GDPR stands to impact advertising companies most of all. Advertising companies – particularly digital advertising – make money by aggregating and targeting audiences using consumer data.

Much of the current collected data is out of compliance with GDPR – specifically violating the requirements for strengthened consent – which means ad companies will need to scrub their databases vigorously to ensure they achieve data compliance. Additionally, many of the data-based targeting options in advertising will either go away or be severely restricted for any audience within or potentially within the borders of the EU.

For many marketers, proving consent for our existing databases to meet GDPR standards will be difficult. We may end up re-opting-in many of our marketing lists in order to meet the new consent standards; many landing pages and forms will also need to be re-designed for compliance. We will also need to re-obtain consent for uses of customer data that we did not explicitly obtain permission for at the time of collection.

GDPR Penalties

Some companies have logically asked whether just paying fines as a cost of doing business would make more sense than completely retooling their corporate data infrastructure, but paying fines for GDPR is a significantly greater, more expensive path than any legislation before it.

Per violation, companies may be fined up to 4% of their annual revenue or 20 million Euros, whichever is greater. The per violation part is important – if we violate the privacy rights of 10 people, we could face up to 200 million Euro fines.

Additionally, depending on the severity of the violation, company executives could face criminal penalties for noncompliance.

What Should the Average Non-EU Company Do?

To prepare, companies should immediately review the legislation with their legal counsel and perform an exhaustive risk assessment. The average GDPR rollout process looks something like this for the small to mid-size business:

  • Immediately review your internal data governance policies and practices.
  • Immediately check the terms of service for all data processors and controllers – companies that store and process your data. Companies like Google are sending out notices now about what they’re doing to comply with the law.
  • Adjust any relevant features, in coordination with your IT team and legal team, to be compliant in those software packages.
  • Publish updated privacy policies that are compliant with GDPR.
  • Create a point of contact like a project manager to handle GDPR requests, when an EU data subject wants to be forgotten or someone wants their data.
  • Simplify any user agreements or other terms of service to GDPR compliance standards – easy to understand, easy to read, no tricks.
  • Reduce the amount of data you collect to what is necessary for your business. Every unnecessary point of data will consume more time for dealing with GDPR compliance standards.
  • Web forms in particular should have links and/or prominent privacy and compliance notices on them.
  • If your site uses cookies, publish a notice about it on site.

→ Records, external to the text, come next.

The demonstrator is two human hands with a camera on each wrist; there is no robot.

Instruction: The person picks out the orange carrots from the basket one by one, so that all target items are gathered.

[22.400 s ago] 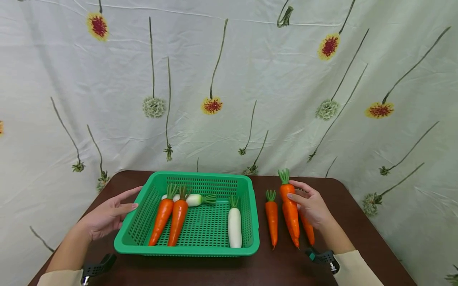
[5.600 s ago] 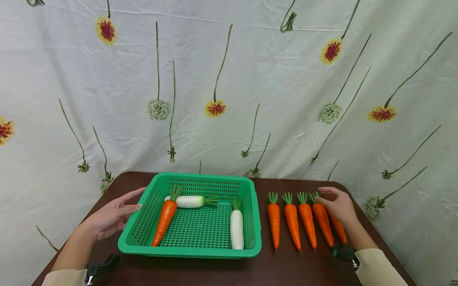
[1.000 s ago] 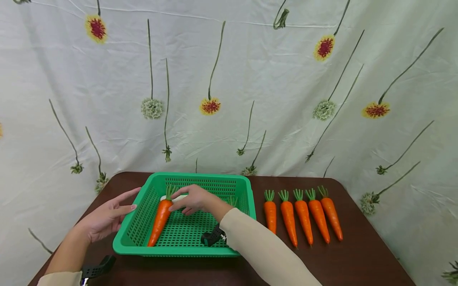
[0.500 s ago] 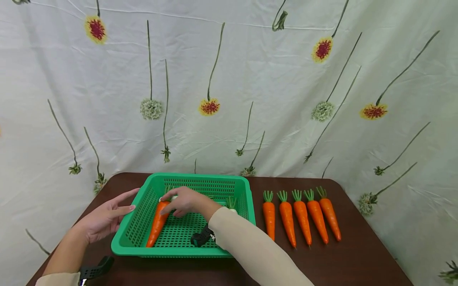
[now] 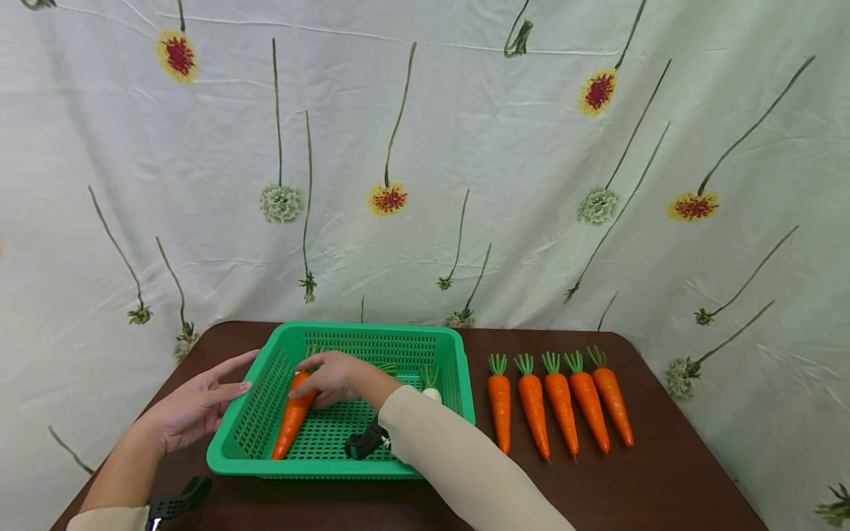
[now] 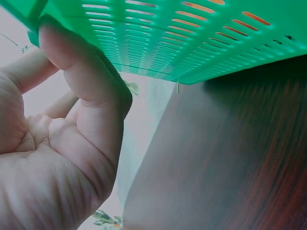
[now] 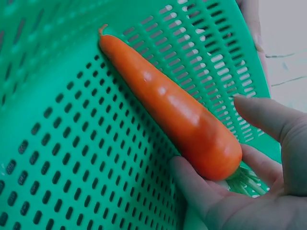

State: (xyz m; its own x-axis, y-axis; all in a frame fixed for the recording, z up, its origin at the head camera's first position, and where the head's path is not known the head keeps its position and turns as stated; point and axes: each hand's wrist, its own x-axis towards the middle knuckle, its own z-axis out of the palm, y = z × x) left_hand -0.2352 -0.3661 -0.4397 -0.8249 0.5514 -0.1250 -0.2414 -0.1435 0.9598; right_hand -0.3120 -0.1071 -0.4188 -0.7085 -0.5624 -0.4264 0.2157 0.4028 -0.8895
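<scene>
An orange carrot (image 5: 292,419) with a green top lies along the left side of the green plastic basket (image 5: 332,467). My right hand (image 5: 332,377) reaches over it inside the basket. In the right wrist view its fingers (image 7: 189,177) spread around the thick end of the carrot (image 7: 163,103), and one fingertip stands clear of it. My left hand (image 5: 189,405) rests its straight fingers against the basket's left rim, also seen on the basket (image 6: 158,36) in the left wrist view. A white radish (image 5: 432,394) is mostly hidden by the right sleeve.
To the basket's right, several carrots (image 5: 559,405) lie in a row on the dark wooden table (image 5: 677,457), tops away from me. Behind hangs a flowered cloth (image 5: 531,184). Green leaves (image 5: 385,367) of another radish show past my right hand.
Another carrot has left the basket and the row on the table has grown. My right hand has come from the row to the basket, then slightly left and down. The left hand stays.
</scene>
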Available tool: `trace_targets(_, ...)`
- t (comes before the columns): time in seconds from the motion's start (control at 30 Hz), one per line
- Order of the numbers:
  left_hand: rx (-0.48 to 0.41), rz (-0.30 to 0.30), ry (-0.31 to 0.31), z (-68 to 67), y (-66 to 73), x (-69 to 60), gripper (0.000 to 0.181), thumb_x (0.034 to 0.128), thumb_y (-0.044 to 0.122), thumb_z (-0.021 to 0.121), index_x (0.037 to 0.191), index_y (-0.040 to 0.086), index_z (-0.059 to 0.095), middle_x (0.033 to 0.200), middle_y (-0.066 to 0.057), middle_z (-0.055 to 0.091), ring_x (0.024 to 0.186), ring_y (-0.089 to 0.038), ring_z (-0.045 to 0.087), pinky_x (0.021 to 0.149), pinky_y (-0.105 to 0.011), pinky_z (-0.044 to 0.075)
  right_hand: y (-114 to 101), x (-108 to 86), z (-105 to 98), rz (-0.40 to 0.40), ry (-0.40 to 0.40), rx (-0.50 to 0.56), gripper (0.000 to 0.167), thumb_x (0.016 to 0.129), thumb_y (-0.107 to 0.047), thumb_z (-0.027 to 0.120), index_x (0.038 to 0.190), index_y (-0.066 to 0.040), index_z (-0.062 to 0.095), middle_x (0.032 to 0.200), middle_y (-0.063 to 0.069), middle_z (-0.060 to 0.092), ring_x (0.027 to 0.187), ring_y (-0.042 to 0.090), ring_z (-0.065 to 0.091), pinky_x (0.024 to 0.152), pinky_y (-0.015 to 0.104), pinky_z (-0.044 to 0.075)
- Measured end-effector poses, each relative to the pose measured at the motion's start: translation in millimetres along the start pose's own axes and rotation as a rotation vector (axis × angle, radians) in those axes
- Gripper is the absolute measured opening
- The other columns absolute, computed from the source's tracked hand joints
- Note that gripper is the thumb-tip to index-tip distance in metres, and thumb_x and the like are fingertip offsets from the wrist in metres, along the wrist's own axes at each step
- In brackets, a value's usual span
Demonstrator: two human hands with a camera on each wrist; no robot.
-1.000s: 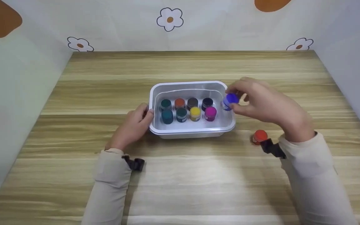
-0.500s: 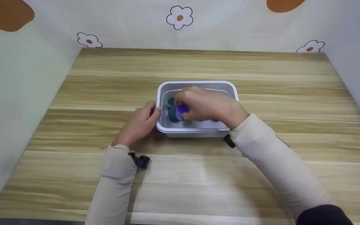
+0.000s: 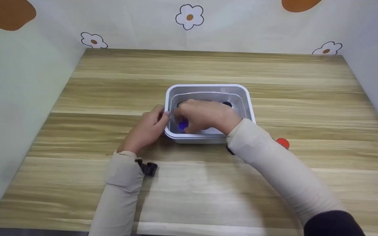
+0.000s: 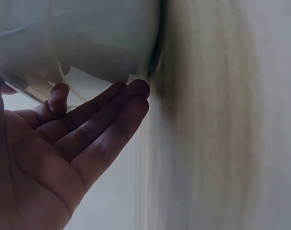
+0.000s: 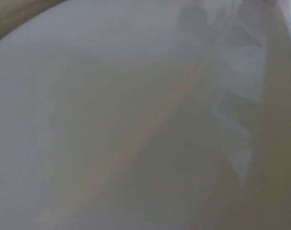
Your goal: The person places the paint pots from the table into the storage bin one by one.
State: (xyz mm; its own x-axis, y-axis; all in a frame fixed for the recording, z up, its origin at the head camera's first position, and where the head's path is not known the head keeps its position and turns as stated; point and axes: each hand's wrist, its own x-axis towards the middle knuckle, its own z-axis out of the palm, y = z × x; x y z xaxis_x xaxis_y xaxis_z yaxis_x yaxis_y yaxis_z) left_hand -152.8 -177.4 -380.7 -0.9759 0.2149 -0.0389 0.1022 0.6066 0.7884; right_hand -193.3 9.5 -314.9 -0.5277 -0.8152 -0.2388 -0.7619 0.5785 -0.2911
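Observation:
The white plastic tub [image 3: 210, 87] stands on the wooden table. In the head view my right hand [image 3: 203, 114] reaches down into its left part, thumb and fingers pinching a small paint jar with a blue lid [image 3: 183, 124]. My left hand [image 3: 148, 129] holds the tub's left side, thumb at the rim. The left wrist view shows the fingers [image 4: 95, 129] of that hand against the outer wall. A dark-lidded paint jar [image 3: 227, 104] shows behind my right wrist; that hand hides most of the other jars. In the right wrist view the tub wall [image 5: 111, 96] fills the picture.
A red-lidded jar [image 3: 283, 143] lies to the right of the tub, partly behind my right sleeve [image 3: 274, 164]. The wooden tabletop [image 3: 189, 196] meets a flower-patterned backdrop [image 3: 143, 23] at the back and pale walls at both sides.
My right hand has carried the blue-lidded jar from the tub's right rim leftward, then lower into its front left part. My left hand keeps its hold on the tub. The head view has shifted slightly.

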Motion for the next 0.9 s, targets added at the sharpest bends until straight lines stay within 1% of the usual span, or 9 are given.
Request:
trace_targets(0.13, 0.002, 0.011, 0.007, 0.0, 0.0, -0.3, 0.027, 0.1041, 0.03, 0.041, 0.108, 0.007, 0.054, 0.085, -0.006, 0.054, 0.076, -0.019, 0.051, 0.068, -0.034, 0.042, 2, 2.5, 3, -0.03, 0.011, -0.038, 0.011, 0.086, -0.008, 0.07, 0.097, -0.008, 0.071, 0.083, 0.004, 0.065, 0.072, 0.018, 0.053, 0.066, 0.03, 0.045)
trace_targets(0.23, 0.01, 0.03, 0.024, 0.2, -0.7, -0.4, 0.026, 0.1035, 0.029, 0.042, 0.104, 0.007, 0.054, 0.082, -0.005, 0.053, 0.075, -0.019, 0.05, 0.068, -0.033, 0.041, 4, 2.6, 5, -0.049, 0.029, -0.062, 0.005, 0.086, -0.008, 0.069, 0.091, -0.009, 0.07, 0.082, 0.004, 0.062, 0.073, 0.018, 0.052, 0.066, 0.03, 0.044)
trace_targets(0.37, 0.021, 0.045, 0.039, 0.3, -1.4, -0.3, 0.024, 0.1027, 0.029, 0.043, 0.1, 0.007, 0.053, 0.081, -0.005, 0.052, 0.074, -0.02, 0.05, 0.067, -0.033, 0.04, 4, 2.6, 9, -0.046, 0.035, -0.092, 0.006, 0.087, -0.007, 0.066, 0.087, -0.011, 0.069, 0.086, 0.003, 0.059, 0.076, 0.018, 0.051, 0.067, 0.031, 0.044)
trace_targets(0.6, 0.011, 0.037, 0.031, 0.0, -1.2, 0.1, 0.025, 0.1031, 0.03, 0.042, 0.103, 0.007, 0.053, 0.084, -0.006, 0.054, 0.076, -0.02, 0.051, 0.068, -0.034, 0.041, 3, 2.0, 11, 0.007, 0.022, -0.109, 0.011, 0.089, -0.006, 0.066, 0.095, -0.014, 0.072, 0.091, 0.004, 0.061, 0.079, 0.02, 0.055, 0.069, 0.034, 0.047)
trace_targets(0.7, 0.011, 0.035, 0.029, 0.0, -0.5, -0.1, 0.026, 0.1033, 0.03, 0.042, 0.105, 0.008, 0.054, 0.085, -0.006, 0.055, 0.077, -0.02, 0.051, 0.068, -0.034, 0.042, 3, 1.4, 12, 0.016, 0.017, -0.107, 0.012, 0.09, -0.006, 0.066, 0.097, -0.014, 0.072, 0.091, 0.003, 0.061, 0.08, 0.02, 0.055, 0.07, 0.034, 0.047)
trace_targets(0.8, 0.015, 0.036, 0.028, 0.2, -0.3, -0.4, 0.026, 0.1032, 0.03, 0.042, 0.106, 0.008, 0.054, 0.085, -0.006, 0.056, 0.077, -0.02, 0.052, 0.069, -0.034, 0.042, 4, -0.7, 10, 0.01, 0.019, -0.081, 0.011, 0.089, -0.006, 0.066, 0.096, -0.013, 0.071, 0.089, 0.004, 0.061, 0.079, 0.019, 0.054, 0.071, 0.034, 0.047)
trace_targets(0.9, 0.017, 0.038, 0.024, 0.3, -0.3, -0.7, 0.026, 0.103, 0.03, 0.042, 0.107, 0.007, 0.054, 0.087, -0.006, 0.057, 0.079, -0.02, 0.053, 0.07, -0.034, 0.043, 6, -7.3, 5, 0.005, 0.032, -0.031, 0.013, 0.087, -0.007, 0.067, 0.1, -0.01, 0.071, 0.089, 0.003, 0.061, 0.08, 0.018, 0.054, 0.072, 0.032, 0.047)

For enterprise businesses, you’ll need the help of a major technology firm like IBM to reach compliance in time as well as legal and auditing resources.

GDPR isn’t the end of the world; once we reach compliance, we’ll be serving customers more responsibly. By achieving compliance with GDPR, we’ll also be compliant with most other privacy laws that are more lenient, so work to achieve compliance as soon as possible.

DISCLAIMER AGAIN

I am not a lawyer. For legal questions, please consult a qualified legal professional.